Hearts Touched with Fire: How Great Leaders Are Made
Simon & Schuster (May 2022)
“To strive, to seek, to find, and not to yield.” Tennyson’s Ulysses
As I began to read this book, I was again reminded that Max Weber, a prominent sociologist in the early 1900s, originated the terminology for three dominant kinds of leadership styles: charismatic, bureaucratic, and traditional. He maintained that leaders embody all three kinds of authority models in different proportions or ratios.
Opinions differ — sometimes widely — about the importance of charisma. (It reminds me of an especially pleasant fragrance. Smells good but don’t drink it.) The title of David Gergen’s latest book was suggested by Oliver Wendell Holmes Jr. during a Memorial Day speech in 1884: “As life is action and passion, it is required of a man that he should share the passion and action of his time at peril of being judged not to have lived…Through our great good fortune, in our youth, our hearts were touched with fire. It was given to us to learn at the outset that life is a profound and passionate thing.” Holmes had served in the Civil War but could have been describing almost any situation of comparable stress and severe personal danger.
Some men and women seem to be anointed by a divine source, their hearts set ablaze with exceptional courage amidst great perils. That’s how Homer describes Achilles in the Iliad and that’s how most of the citations describe the heroic actions of those awarded a Medal of Honor or Victoria’s Cross. There are others, such as Tennyson’s Ulysses who, keep that heroic “flame” well into even into their twilight years. Whatever their age and condition, however, great leaders all seem to have a compelling presence (a “glow,” an aura) that attracts attention and elicits respect and admiration…often devotion.
Gergen has carefully observed all manner of leaders throughout his illustrious career thus far. A White House advisor to four Presidents (Nixon, Ford, Reagan, and Clinton), Gergen has been associated with leadership at the highest levels of government in the United States and countless other countries. Moreover, he is a keen student of leadership in other areas of human experience dating back to ancient times. And he has also gained an even wider and deeper understanding of high-impact leadership as a founding director and professor at the Center for Public Leadership at the Harvard Kennedy School. For more than two decades, he has also been a senior political analyst for CNN.

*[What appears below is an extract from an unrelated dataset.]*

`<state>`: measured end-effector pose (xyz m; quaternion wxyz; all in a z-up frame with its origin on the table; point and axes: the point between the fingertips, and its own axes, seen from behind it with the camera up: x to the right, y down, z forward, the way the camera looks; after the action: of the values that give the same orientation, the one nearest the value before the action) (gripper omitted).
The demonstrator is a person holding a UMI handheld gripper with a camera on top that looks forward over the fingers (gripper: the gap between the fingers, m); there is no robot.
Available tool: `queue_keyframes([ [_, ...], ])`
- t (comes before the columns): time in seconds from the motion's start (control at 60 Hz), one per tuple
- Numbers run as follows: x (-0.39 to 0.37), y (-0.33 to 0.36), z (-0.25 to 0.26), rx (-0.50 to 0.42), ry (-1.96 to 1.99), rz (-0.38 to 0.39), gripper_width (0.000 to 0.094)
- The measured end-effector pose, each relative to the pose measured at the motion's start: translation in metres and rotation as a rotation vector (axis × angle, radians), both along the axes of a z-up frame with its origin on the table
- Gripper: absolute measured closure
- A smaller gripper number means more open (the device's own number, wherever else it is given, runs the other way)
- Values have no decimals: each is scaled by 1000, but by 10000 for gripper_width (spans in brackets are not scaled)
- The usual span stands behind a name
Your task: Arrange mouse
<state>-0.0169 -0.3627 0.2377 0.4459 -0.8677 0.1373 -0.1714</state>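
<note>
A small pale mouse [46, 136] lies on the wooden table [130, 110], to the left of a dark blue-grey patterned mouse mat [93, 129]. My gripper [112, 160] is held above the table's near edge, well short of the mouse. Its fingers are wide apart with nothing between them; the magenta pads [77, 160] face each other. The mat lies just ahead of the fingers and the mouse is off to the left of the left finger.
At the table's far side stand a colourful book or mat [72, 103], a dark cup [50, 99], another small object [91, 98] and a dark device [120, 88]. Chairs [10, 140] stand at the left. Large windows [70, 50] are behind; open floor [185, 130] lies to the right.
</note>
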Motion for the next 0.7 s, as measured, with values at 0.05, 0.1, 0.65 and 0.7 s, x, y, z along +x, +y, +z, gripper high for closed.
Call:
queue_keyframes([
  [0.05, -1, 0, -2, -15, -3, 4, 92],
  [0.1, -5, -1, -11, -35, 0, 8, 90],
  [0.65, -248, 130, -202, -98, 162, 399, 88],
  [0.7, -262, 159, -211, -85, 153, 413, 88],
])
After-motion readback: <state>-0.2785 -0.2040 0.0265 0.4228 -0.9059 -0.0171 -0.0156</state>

Gergen shares his experiences and thoughts about accelerating leadership development in response to questions such as these:
“What are the defining characteristics of a great leader?”
“Are they born or made?…and if made, how?”
“What has greatest appeal to those who consider following them?”
“How best to measure their effectiveness (i.e. nature and extent of their positive impact)?”
“What are the most valuable lessons to be learned from Theodore Roosevelt’s “The Man in the Arena” speech?
These are among the other passages of greatest interest and value to me, also listed to suggest the scope of Gergen’s coverage:
o Leadership of Conviction and Humility (Pages 25-29)
o Leadership of Grit and Ambition (29-33)
o Leadership of Character and Honor (33-37)
o Launching Your Career (56-59)
o Finding Mentors, Coaches, and Role Models (64-69)
o The Role of Sponsors (69-70)
o Constructing Your Owen Moral Compass (73-77)
o A Soldier’s Flaming Crucible (84-89)
o The Necessity of Moral Purpose (116-119)
o Managing Your Boss (124-130)
o Basics in Building a Good Team (138-143)
o Turning a Good Team into a Great One (143-149)
o Finding Your Public Voice (158-160)
o The Basics of Public Speaking (161-164)
o The Convergence of Inner and Outer Journeys (174-178)
o The Dangers of Self-Derailment (188-190)
o Common Failures and Their Antidotes (190-196)
o Adapting to a VUCA World (203-204)
o An Ostrich Nation (211-217)
o Learning from History (219-225)
David Gergen wrote this book for several reasons and one of the most important, in my opinion, is to share everything of value that he has learned over the years with as many people as possible, both potential leaders and others who could also help to nourish and support the development of new leaders. Joseph Campbell characterizes that process as a two-part journey: one that is inner and another that is outer. One key factor: personal growth and professional development are interdependent. “As the late Warren Bennis, a leadership guru and great friend, has argued, becoming a leader is fundamentally the same as becoming a fully developed person. You can have companions along the way, but ultimately you must make the journey yourself.”
Those who share my high regard for this book are urged to check out two others: Nancy Koehn’s Forged in Crisis: The Power of Courageous Leadership in Turbulent Times (2017) and Doris Kearns Goodwin’s Leadership: In Turbulent Times (2018). These two books plus Hearts Touched with Fire should be among the primary sources and resources for any organizational program or individual initiative to develop great leadership, especially now when the need for it is far greater than any prior time I can recall.